In addition to uncovering interesting insights about the auto industry, the strategy — which could be used to study the evolution of phones, music, TVs or any number of other products — offers a new lens through which researchers could study cultural and technological change.
The research, which was published in the open-access journal Palgrave Communications, was led by Erik Gjesfjeld, a postdoctoral scholar in UCLA’s Institute for Society and Genetics.
“Cars are exceptionally diverse but also have a detailed history of changes, making them a model system for investigating the evolution of technology,” Gjesfjeld said.
The team drew data from 3,575 car models made by 172 different manufacturers, noting the first and last year each was manufactured.
“This is similar to when a paleontologist first dates a particular fossil and last sees a particular fossil,” Gjesfjeld said.
The approach allowed them to identify periods of time when new car models were being introduced at faster- or slower-than-usual rates; and to identify periods when cars were being discontinued in greater or lesser numbers. For example, the study found that after World War II, when car models and manufacturers established themselves as the dominant players, the number of new car models declined significantly; the authors write that this was in part because producing entirely new cars would have been more expensive than continuing established designs.
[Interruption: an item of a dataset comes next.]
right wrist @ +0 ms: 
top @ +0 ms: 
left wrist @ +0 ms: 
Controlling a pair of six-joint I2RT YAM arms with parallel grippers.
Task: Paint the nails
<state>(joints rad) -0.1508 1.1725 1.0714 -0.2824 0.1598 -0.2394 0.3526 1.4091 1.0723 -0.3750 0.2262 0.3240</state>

So although sustaining car models for long periods of time — the Chevrolet Corvette and Ford Mustang are prime examples — might make more sense from a management standpoint than introducing new ones every year, the approach has had a clear effect on the diversity and evolution of the industry: fewer new car models, less diversity among the models in the marketplace, and less of a chance for radical new designs and models to emerge.
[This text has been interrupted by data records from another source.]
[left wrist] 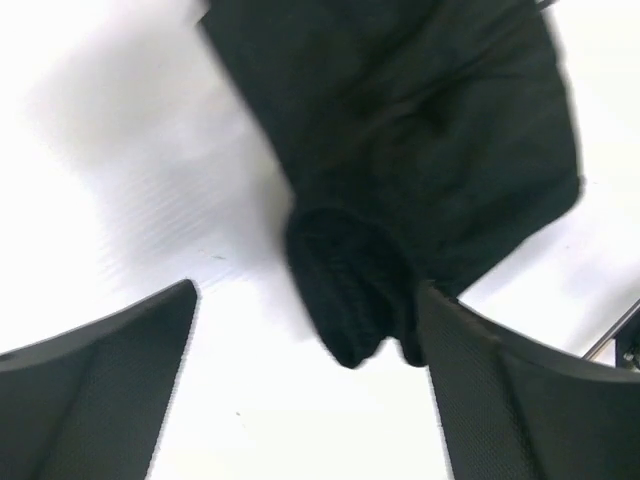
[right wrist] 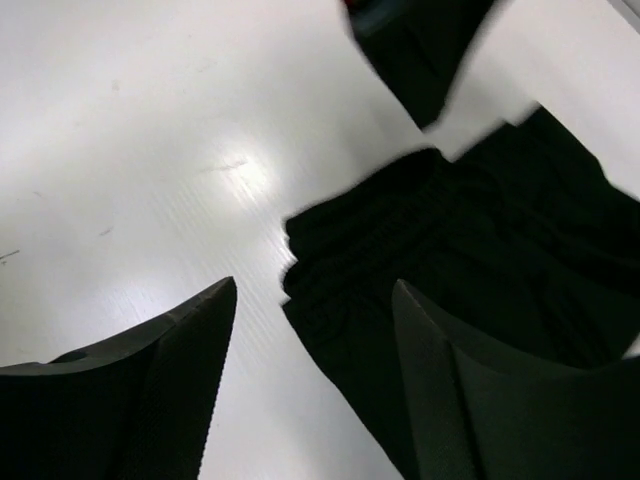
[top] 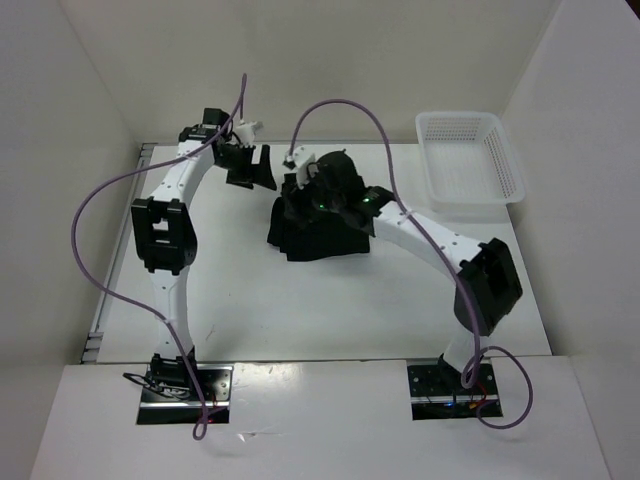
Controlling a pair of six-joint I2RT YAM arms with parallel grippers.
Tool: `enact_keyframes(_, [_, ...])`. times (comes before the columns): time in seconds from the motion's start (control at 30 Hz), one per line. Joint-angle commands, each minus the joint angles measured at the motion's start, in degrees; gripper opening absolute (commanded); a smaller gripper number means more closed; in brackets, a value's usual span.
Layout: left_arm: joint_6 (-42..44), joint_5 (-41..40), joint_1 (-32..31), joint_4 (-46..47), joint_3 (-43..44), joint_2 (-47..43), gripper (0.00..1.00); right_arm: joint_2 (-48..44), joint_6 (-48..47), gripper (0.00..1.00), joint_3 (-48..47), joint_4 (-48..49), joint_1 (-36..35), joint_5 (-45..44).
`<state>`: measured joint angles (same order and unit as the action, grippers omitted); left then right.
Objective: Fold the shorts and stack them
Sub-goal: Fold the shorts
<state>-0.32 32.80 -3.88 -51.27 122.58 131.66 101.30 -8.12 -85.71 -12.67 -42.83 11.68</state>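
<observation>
The black shorts [top: 322, 236] lie bunched in a heap on the white table, a little behind its middle. My left gripper [top: 250, 168] is open and empty just left of the heap's far corner; in the left wrist view its open jaws [left wrist: 308, 292] straddle a thick rolled corner of the shorts [left wrist: 420, 150], which rests against the right finger [left wrist: 520, 400]. My right gripper [top: 308, 192] hovers over the heap's far end, open and empty; in the right wrist view its jaws [right wrist: 315, 285] straddle the gathered edge of the shorts [right wrist: 480, 240]. Drawstring and tag are not visible.
A white plastic lattice basket [top: 470, 163] stands at the back right corner of the table. White walls enclose the table at the back and both sides. The left gripper's dark finger [right wrist: 420, 50] shows at the top of the right wrist view.
</observation>
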Motion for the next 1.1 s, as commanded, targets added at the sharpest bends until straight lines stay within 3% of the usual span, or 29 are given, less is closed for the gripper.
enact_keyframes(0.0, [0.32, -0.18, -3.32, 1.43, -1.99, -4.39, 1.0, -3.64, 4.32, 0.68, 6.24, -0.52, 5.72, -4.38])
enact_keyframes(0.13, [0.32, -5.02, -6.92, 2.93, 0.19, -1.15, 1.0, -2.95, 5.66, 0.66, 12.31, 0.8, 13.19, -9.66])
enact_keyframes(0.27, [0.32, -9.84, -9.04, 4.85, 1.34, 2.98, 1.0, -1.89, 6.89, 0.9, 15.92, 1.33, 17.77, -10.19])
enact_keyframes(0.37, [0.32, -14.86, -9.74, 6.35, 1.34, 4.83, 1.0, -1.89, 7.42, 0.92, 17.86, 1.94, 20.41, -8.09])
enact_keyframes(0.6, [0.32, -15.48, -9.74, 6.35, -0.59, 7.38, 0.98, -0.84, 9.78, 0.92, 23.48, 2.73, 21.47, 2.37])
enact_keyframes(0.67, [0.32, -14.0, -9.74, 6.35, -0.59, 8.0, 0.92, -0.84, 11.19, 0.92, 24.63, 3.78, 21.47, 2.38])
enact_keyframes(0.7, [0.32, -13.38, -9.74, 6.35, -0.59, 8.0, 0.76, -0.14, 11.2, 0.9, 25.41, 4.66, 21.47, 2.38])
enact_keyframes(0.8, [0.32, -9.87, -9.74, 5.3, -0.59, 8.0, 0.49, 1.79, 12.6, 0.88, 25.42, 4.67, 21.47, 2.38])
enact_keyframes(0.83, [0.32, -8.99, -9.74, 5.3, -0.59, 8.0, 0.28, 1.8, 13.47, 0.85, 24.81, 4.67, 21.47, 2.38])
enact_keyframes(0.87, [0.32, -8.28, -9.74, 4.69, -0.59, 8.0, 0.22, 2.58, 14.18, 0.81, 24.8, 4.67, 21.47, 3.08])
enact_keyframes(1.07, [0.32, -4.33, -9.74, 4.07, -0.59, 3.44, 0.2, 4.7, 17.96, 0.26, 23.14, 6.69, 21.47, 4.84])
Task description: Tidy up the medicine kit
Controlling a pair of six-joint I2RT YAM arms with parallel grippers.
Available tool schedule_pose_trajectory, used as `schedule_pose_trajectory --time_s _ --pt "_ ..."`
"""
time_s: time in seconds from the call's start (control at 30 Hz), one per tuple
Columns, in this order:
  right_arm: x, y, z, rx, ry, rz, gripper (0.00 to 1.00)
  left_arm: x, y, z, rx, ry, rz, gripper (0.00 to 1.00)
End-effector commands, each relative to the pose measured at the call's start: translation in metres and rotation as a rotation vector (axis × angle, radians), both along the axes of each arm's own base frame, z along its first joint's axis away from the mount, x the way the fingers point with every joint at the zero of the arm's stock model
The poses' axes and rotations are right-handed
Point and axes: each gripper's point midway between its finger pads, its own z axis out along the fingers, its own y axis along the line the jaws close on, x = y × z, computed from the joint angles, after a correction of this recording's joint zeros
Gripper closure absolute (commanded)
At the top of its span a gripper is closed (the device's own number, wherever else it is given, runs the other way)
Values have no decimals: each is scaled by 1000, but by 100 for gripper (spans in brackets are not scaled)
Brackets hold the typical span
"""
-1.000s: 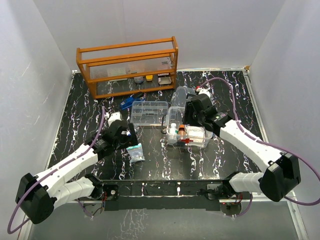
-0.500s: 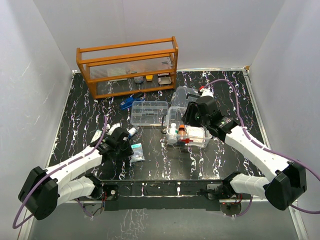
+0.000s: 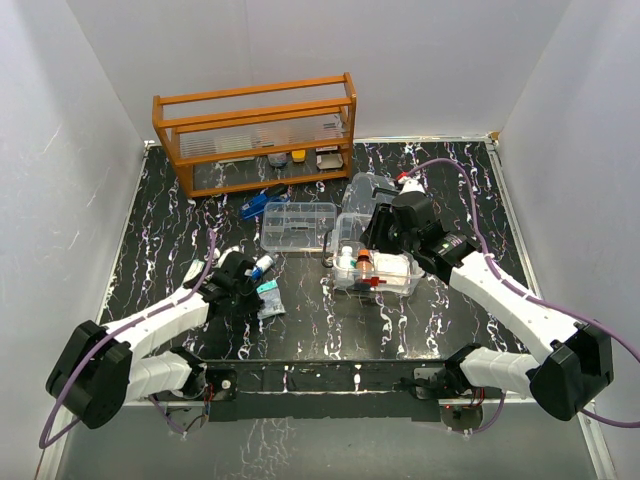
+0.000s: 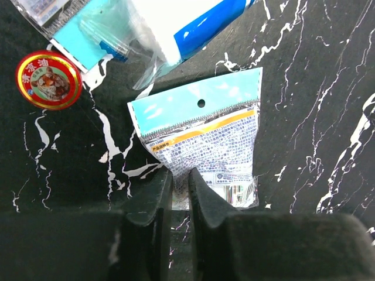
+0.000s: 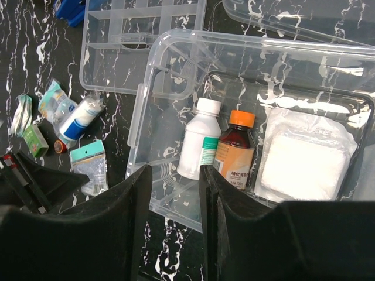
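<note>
The medicine kit's clear box (image 3: 392, 284) with a red latch stands at mid table, its lid (image 3: 358, 200) open behind it. Inside are a white bottle (image 5: 199, 140), a brown bottle with an orange cap (image 5: 235, 149) and a white gauze pad (image 5: 304, 155). The clear divided tray insert (image 3: 298, 225) lies to the box's left. My right gripper (image 5: 174, 199) hovers open over the box's left part, with nothing between its fingers. A small teal-topped packet (image 4: 199, 146) lies flat on the table left of the box, and my left gripper (image 4: 179, 178) is shut on its near edge.
Beside the packet lie a round red tin (image 4: 48, 79), a white and blue tube (image 4: 181, 23) and a few other small packs (image 5: 55, 105). An orange wooden rack (image 3: 255, 135) stands at the back left, with a blue item (image 3: 262, 203) in front of it.
My left gripper has come down and towards the near edge, then closed from wide open onto the packet. My right gripper has shifted slightly back over the box and narrowed a little.
</note>
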Motion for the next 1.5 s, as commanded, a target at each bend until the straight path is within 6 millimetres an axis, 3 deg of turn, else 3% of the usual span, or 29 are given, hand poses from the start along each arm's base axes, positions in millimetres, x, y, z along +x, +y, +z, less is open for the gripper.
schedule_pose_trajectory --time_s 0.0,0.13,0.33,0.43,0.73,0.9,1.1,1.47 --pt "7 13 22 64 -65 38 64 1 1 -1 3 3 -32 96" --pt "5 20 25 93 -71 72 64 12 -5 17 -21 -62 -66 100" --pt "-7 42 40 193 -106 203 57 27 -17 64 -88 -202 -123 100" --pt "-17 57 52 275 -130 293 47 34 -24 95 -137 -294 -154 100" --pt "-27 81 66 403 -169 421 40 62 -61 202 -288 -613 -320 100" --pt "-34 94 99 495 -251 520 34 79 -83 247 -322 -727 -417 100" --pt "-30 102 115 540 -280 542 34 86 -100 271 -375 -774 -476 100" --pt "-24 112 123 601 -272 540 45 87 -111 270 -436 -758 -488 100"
One advantage of the new approach is that it enables scientists to test theories about a product’s evolution. “This is a framework that allows for data-based testing of hypotheses, which is not common,” said Michael Alfaro, a UCLA professor of ecology and evolutionary biology in the UCLA College and senior author of the study.
Applying the technique to American cars enabled the scientists to test three hypotheses:
- The variety of car models would increase during periods of economic growth and decline during times with less economic growth.
- Changes in the diversity of car models would be driven by changes in oil prices.
- The diversity of car models would be influenced by the number of other car models on the market.
What they found was that competition in the marketplace played a bigger role in the variety of car models than either economic growth or oil prices.
Alfaro said applying an evolutionary biology approach worked so well because the automotive industry’s technological records are very similar to the paleontological fossil record.
“In many instances, it is superior,” he said. “We find in only a handful of cases a fossil record this complete.”
Based on the study, the researchers can project how the electric car marketplace will evolve over the next several years. Alfaro said the field now is in an early phase of rapid diversification, and although it’s likely that many more electric and hybrid models will be introduced over the next 15 to 20 years, many won’t survive for very long due to increasing competition. This, he said, will eventually lead to consolidation, with a small number of dominant models that will thrive.
Ultimately, Gjesfjeld said, the technique could help us make sense of the bewildering array of technologies humans have created. “Despite the use of numerous technologies in our everyday life, we lack a basic understanding of how all this technological diversity came to be,” he said.
The study’s co-authors are Jonathan Chang, a UCLA graduate student in ecology and evolutionary biology; Daniele Silvestro, an assistant professor of computational phylogenetics at Sweden’s University of Gothenburg, and Christopher Kelty, a UCLA professor of anthropology and information sciences. The research was funded by the Metaknowledge Research Network.